结果:在这项研究中,我们进行了硅谱分析,随后删除了多功能细胞工厂黑曲霉中所有预测的几丁质合酶编码基因。系统发育分析表明,九种几丁质合酶进化为三个不同的群体。转录谱和共表达网络构建显示出明显的独立表达,强烈支持各自的几丁质合酶的特定作用。缺失突变体证实所有基因对发芽都是可有可无的,但影响了菌落孢子滴度,菌丝间隔的几丁质含量,和浸没的真菌颗粒的内部结构。我们还能够为单个几丁质合酶分配特定的角色,包括影响菌落径向生长速率的那些(ChsE,ChsF),侧细胞壁几丁质含量(CsMA),与分泌的抗真菌蛋白(CsMA,CsmB,ChsE,ChsF),对疗法的抗性(ChsE),以及那些在液体培养中调节颗粒直径的物质(ChsA,ChsB).从应用的角度来看,我们显示,与对照菌株相比,chsF缺失使培养上清液中的总蛋白增加了三倍以上,表明工程丝状真菌几丁质含量是菌株优化的高度优先但未充分开发的策略。
结论:这项研究对黑曲霉的全部几丁质合酶编码基因库进行了广泛的分析。我们首次揭示了几丁质合酶在这种真菌中的冗余和非冗余功能作用。我们的数据揭示了这个建筑群,多方面,以及几丁质在真菌生长中的动态作用,形态学,生存,和分泌,从而提高对真菌生物技术应用的基本认识并开辟新的途径。
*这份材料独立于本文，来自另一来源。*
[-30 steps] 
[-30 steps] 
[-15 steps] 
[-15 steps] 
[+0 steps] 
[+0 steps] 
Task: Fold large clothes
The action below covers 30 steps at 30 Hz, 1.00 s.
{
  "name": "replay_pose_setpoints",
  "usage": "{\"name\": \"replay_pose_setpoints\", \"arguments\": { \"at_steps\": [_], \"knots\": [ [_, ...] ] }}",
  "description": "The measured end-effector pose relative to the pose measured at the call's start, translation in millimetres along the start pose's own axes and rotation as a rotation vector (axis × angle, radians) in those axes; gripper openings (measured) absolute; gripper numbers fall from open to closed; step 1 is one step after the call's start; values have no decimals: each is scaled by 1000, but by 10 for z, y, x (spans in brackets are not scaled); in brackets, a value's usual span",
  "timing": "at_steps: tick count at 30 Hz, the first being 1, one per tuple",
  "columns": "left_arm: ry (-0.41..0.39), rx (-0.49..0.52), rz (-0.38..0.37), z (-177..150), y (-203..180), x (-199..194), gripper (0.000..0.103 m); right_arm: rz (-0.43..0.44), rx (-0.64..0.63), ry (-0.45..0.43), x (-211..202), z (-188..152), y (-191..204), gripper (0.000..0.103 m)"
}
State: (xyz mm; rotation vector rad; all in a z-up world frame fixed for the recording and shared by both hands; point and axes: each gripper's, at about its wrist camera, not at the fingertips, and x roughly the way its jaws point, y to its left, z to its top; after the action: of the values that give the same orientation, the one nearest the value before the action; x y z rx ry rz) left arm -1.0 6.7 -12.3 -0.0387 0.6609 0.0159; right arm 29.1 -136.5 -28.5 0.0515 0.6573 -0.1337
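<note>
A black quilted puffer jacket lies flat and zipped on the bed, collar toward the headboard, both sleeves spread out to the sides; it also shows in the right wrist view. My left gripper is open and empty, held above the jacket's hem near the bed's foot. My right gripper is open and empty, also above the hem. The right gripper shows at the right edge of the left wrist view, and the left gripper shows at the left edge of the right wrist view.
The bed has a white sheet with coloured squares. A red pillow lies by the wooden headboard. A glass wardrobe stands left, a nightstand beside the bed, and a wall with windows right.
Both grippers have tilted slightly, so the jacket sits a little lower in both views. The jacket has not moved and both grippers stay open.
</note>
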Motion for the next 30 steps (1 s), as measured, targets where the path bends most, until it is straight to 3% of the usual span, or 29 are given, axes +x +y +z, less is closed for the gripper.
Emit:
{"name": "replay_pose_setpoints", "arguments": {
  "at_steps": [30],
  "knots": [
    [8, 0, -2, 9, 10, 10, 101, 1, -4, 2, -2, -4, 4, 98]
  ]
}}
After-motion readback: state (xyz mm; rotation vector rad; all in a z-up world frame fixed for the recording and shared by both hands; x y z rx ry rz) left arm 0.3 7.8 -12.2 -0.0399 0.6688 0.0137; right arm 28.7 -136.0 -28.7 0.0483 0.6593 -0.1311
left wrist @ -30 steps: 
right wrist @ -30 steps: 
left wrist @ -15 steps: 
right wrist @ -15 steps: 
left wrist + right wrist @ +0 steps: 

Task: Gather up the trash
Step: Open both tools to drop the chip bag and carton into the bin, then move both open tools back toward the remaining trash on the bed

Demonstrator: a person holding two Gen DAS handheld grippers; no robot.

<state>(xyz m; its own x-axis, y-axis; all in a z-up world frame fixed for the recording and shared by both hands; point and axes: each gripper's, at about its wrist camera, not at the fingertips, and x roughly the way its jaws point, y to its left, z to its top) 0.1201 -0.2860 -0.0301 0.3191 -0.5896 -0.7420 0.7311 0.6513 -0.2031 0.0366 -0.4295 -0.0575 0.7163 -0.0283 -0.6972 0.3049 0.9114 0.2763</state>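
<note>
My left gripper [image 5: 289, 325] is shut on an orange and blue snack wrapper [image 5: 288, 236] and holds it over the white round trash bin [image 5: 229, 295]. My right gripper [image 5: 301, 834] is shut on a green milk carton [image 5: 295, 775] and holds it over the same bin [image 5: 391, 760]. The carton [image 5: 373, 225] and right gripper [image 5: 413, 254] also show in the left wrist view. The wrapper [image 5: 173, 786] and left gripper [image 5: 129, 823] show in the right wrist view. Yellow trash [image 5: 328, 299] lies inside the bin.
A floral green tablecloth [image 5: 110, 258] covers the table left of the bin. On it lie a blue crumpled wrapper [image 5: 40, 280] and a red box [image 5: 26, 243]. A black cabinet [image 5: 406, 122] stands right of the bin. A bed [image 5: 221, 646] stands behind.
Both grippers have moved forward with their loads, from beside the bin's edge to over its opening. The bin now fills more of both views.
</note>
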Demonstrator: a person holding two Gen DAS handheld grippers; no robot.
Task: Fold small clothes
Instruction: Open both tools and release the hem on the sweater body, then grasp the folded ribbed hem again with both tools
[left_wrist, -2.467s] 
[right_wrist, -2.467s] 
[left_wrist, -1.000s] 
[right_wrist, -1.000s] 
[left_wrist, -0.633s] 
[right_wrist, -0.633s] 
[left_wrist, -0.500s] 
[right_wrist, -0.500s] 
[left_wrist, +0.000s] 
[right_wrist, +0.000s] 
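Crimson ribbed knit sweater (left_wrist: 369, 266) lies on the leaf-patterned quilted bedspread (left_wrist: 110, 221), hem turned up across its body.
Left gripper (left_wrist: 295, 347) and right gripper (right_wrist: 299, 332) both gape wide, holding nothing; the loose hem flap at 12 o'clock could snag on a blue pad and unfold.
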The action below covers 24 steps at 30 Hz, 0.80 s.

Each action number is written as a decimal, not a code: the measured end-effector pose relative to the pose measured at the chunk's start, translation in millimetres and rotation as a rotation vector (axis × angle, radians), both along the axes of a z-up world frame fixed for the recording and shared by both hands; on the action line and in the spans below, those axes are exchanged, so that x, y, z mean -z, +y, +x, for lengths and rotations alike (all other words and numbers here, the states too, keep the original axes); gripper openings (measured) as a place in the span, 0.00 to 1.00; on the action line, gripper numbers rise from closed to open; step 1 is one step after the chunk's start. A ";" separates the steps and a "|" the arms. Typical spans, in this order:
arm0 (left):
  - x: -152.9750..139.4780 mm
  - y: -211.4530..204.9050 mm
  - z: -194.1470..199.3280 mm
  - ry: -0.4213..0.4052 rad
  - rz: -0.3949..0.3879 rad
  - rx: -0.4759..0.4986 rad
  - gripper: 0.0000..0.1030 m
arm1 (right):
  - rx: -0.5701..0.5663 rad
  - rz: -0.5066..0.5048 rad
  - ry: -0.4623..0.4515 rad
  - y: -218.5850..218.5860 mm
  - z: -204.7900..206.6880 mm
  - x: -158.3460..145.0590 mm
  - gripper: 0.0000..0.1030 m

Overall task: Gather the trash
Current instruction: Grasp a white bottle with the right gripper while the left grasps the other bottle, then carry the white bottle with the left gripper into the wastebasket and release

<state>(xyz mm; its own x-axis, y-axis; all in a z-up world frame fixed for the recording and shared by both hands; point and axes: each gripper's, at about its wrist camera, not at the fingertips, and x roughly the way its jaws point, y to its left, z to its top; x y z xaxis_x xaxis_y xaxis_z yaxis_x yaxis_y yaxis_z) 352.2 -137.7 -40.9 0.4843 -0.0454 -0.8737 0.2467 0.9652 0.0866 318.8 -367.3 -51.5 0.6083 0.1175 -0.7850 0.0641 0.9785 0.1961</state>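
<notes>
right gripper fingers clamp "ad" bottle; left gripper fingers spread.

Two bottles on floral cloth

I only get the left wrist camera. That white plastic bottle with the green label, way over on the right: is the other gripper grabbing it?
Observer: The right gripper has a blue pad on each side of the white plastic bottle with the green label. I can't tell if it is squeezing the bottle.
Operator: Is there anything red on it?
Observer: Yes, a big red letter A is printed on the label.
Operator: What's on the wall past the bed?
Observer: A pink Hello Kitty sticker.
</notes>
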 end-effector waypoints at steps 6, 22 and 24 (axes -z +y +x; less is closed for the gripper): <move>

结果:在这项研究中,我们进行了硅谱分析,随后删除了多功能细胞工厂黑曲霉中所有预测的几丁质合酶编码基因。系统发育分析表明,九种几丁质合酶进化为三个不同的群体。转录谱和共表达网络构建显示出明显的独立表达,强烈支持各自的几丁质合酶的特定作用。缺失突变体证实所有基因对发芽都是可有可无的,但影响了菌落孢子滴度,菌丝间隔的几丁质含量,和浸没的真菌颗粒的内部结构。我们还能够为单个几丁质合酶分配特定的角色,包括影响菌落径向生长速率的那些(ChsE,ChsF),侧细胞壁几丁质含量(CsMA),与分泌的抗真菌蛋白(CsMA,CsmB,ChsE,ChsF),对疗法的抗性(ChsE),以及那些在液体培养中调节颗粒直径的物质(ChsA,ChsB).从应用的角度来看,我们显示,与对照菌株相比,chsF缺失使培养上清液中的总蛋白增加了三倍以上,表明工程丝状真菌几丁质含量是菌株优化的高度优先但未充分开发的策略。
结论:这项研究对黑曲霉的全部几丁质合酶编码基因库进行了广泛的分析。我们首次揭示了几丁质合酶在这种真菌中的冗余和非冗余功能作用。我们的数据揭示了这个建筑群,多方面,以及几丁质在真菌生长中的动态作用,形态学,生存,和分泌,从而提高对真菌生物技术应用的基本认识并开辟新的途径。